### Task requirements:
Report back every line of the entries that contains "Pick", exactly as written.

### Given data:

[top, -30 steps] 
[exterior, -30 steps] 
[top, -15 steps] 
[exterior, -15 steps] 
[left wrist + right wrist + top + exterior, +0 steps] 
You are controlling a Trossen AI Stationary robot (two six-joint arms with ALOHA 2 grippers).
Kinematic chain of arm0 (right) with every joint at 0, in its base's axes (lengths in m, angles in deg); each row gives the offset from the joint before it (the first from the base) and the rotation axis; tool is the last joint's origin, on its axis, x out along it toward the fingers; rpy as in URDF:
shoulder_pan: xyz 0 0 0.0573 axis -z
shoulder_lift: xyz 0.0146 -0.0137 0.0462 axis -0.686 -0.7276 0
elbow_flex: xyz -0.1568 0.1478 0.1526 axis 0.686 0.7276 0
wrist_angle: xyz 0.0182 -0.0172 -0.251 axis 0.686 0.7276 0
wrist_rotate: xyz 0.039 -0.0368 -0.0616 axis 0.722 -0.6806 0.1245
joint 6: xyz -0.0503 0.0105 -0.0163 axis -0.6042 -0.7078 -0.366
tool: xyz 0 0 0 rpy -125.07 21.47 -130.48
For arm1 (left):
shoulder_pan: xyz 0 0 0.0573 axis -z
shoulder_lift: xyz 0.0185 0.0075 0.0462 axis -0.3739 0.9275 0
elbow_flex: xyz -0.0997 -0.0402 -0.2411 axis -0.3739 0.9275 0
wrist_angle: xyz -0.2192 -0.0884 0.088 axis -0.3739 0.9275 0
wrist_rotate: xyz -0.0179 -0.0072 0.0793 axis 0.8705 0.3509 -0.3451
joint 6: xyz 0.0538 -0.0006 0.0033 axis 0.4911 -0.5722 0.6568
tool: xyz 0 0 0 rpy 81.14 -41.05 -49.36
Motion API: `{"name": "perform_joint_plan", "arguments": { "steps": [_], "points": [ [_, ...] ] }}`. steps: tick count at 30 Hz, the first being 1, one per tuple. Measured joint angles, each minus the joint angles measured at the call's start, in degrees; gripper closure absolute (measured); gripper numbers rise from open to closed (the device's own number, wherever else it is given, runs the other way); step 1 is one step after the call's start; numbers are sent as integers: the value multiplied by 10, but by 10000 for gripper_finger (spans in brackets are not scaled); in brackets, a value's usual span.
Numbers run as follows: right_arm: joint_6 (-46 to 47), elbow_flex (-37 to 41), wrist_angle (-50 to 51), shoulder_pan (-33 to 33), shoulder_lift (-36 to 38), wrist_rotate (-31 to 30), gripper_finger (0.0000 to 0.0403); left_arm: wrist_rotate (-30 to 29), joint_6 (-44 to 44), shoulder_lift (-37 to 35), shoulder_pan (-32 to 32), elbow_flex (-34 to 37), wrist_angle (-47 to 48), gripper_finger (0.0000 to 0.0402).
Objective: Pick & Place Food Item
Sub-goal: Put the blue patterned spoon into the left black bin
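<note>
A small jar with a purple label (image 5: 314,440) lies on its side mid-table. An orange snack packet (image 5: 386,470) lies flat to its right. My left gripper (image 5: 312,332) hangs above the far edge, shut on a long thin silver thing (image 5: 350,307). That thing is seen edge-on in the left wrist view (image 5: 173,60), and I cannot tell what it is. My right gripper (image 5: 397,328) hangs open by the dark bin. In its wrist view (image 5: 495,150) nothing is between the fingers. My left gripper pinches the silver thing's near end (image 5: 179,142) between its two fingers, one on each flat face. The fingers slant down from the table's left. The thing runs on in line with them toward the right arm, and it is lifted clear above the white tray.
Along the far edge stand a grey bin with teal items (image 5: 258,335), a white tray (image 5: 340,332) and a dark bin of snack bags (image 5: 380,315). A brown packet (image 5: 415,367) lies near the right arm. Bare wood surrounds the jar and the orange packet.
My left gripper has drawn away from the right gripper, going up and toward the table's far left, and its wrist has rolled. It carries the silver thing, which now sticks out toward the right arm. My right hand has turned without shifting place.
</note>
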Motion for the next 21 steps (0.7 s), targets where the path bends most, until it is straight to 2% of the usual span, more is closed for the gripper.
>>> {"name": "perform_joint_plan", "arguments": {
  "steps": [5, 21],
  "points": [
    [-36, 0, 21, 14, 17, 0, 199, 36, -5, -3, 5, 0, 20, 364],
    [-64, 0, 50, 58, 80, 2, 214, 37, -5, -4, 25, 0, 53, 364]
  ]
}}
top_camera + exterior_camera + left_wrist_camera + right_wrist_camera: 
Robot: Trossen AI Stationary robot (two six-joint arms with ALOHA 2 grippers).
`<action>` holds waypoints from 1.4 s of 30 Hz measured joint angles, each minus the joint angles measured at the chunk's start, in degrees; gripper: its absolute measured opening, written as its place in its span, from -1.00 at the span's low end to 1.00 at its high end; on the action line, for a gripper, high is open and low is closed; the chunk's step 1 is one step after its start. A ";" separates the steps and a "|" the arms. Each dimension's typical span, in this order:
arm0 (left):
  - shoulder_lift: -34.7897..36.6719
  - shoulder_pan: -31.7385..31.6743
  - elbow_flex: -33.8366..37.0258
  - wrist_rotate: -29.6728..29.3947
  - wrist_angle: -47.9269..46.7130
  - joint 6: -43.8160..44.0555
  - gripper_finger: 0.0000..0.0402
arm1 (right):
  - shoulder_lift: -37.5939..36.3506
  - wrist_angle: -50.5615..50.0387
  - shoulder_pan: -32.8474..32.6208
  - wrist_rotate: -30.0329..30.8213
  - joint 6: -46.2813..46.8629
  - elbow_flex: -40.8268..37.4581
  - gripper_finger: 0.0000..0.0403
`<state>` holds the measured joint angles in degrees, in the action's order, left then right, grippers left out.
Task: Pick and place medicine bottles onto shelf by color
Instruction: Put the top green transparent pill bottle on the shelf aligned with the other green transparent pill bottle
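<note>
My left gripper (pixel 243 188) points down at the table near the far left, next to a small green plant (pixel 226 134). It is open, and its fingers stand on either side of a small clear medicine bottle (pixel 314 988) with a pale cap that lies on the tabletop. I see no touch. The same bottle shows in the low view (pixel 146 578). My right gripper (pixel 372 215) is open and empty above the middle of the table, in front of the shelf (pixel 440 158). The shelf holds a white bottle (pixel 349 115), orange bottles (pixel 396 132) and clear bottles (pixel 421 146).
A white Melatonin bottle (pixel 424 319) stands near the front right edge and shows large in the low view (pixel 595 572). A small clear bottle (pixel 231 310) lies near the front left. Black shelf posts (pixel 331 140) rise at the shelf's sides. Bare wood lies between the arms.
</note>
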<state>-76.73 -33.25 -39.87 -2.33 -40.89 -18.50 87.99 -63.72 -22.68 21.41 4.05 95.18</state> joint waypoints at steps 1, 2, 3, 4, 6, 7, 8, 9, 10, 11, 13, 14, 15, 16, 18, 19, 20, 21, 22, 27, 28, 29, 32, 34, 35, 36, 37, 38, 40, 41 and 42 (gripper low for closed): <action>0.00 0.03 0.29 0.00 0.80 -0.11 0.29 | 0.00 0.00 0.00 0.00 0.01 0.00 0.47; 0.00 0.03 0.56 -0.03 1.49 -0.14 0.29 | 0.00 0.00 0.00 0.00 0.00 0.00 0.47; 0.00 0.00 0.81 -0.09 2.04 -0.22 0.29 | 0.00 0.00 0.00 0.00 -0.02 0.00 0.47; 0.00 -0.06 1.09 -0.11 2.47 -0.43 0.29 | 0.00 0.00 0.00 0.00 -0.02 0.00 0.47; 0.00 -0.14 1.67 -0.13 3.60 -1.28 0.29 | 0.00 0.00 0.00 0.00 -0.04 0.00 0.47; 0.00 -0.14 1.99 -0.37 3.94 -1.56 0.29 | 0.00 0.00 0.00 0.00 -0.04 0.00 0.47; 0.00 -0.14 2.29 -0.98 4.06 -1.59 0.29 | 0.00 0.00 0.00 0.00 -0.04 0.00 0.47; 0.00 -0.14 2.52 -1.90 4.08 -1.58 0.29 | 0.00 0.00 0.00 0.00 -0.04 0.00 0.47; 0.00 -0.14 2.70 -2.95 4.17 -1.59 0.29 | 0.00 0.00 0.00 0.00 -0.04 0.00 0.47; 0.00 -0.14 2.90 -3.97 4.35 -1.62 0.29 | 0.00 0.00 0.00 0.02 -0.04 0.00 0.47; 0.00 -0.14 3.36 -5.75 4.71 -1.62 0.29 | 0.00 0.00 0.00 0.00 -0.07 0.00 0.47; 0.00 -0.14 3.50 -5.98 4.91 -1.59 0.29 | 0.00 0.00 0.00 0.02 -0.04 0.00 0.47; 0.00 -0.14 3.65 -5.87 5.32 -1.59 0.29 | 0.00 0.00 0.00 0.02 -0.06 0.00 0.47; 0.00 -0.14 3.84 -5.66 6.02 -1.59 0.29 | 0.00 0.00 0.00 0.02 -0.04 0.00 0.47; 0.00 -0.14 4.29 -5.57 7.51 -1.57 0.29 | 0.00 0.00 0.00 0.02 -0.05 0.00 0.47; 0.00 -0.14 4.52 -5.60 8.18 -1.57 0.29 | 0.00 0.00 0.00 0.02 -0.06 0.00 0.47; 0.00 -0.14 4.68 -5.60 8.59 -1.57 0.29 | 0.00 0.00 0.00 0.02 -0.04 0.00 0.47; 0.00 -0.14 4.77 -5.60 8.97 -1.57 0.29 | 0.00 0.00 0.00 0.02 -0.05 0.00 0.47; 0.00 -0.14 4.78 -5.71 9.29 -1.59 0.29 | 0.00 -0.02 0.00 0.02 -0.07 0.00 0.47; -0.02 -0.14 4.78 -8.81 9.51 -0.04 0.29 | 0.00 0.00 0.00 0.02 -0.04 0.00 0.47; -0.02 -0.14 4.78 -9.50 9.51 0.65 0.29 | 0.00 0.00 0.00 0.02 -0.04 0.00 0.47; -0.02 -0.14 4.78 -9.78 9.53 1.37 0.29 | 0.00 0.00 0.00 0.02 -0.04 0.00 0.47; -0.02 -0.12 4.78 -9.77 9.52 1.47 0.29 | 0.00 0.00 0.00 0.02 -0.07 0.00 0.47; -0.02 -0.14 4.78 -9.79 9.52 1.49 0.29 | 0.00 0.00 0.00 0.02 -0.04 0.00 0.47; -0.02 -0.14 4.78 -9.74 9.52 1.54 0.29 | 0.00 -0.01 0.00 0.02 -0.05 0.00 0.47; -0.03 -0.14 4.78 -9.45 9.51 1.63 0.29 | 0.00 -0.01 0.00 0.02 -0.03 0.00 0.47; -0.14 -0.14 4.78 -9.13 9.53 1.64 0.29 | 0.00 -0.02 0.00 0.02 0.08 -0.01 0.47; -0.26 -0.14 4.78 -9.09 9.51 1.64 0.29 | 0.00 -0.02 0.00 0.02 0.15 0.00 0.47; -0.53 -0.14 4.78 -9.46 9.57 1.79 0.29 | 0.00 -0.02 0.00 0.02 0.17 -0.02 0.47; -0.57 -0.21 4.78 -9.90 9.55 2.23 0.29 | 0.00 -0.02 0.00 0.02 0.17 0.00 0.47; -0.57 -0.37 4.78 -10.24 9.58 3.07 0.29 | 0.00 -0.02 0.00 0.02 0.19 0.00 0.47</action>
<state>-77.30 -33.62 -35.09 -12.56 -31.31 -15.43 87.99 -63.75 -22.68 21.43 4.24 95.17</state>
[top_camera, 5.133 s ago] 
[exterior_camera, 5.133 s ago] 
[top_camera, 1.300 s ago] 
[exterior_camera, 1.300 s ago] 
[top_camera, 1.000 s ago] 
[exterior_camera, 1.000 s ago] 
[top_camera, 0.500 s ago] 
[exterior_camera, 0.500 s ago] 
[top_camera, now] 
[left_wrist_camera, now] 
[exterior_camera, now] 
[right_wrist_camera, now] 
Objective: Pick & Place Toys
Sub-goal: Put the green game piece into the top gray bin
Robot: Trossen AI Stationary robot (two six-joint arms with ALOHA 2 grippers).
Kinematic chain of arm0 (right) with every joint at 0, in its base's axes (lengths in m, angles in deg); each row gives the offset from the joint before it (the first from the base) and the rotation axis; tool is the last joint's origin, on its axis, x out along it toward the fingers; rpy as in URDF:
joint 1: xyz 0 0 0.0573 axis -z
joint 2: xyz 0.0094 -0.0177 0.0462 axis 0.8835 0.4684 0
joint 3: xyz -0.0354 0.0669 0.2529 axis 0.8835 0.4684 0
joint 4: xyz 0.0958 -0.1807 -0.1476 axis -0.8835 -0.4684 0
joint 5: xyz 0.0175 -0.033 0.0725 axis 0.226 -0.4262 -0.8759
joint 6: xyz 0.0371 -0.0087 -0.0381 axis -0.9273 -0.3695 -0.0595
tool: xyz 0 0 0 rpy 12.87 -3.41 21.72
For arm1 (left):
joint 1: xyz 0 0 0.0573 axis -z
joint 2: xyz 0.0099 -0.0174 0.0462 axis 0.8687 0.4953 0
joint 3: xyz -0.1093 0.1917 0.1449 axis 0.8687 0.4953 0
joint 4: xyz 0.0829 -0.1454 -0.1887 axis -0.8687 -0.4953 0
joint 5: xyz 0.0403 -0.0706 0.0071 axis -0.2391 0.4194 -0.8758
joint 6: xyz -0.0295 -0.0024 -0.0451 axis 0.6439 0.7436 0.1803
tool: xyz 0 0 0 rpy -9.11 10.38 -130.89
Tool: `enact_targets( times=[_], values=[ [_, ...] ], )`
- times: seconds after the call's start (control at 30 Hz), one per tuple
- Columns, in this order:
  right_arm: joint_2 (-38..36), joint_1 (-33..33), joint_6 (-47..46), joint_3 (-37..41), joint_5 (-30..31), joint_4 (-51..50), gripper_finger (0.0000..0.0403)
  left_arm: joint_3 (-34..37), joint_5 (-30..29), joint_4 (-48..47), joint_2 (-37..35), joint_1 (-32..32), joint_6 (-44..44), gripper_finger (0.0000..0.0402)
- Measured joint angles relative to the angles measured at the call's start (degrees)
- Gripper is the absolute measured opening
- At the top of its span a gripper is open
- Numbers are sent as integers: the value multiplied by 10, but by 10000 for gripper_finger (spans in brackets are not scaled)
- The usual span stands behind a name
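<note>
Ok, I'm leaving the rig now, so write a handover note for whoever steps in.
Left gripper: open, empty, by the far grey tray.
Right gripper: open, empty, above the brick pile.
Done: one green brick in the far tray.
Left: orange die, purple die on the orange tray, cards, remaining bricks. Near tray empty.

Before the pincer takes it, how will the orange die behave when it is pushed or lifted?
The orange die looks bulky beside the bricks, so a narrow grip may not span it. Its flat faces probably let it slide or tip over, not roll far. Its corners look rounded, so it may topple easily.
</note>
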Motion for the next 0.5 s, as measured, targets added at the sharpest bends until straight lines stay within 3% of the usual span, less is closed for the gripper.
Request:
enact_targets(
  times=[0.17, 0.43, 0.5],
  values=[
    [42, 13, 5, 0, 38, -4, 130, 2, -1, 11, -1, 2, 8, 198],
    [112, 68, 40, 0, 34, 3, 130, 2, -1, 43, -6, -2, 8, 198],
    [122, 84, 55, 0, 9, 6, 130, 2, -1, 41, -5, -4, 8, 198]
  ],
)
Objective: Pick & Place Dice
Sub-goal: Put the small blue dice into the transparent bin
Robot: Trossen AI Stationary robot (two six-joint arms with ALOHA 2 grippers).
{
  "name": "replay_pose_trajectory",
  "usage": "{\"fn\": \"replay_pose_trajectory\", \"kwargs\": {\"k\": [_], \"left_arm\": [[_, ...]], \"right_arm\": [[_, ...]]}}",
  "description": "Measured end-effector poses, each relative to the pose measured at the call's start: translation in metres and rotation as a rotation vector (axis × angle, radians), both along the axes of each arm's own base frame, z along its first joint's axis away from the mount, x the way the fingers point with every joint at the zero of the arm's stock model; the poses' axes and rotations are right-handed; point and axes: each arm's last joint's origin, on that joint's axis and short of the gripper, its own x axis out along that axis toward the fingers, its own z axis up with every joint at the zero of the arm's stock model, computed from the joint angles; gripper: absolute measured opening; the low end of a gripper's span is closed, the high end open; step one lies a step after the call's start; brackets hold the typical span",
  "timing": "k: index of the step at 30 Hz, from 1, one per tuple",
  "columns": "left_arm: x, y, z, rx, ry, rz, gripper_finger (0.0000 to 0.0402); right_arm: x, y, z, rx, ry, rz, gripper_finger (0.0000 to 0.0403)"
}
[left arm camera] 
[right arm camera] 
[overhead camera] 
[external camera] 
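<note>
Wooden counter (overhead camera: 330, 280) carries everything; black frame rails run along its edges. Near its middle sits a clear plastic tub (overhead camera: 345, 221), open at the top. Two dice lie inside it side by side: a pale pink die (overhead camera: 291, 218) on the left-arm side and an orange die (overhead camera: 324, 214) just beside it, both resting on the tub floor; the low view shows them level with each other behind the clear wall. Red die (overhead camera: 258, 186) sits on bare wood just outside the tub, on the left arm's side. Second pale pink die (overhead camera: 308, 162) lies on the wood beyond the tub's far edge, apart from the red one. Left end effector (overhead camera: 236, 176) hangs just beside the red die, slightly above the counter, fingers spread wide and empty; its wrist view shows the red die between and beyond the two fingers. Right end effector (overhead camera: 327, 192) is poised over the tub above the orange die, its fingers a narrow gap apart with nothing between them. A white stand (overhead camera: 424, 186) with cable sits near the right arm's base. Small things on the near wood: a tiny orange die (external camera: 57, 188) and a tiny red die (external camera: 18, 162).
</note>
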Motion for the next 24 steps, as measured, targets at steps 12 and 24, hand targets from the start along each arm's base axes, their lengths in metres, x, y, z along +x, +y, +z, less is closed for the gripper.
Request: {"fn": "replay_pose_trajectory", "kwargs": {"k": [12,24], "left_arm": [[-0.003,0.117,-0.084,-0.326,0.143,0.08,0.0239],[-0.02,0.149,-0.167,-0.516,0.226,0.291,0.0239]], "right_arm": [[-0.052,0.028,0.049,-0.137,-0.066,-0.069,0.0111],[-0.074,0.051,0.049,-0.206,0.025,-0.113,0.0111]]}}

### Reply:
Objective: Pick & Place Food Item
Task: Pick and place medicine bottles onto shelf by color
Objective: Pick & Place Toys
Objective: Pick & Place Dice

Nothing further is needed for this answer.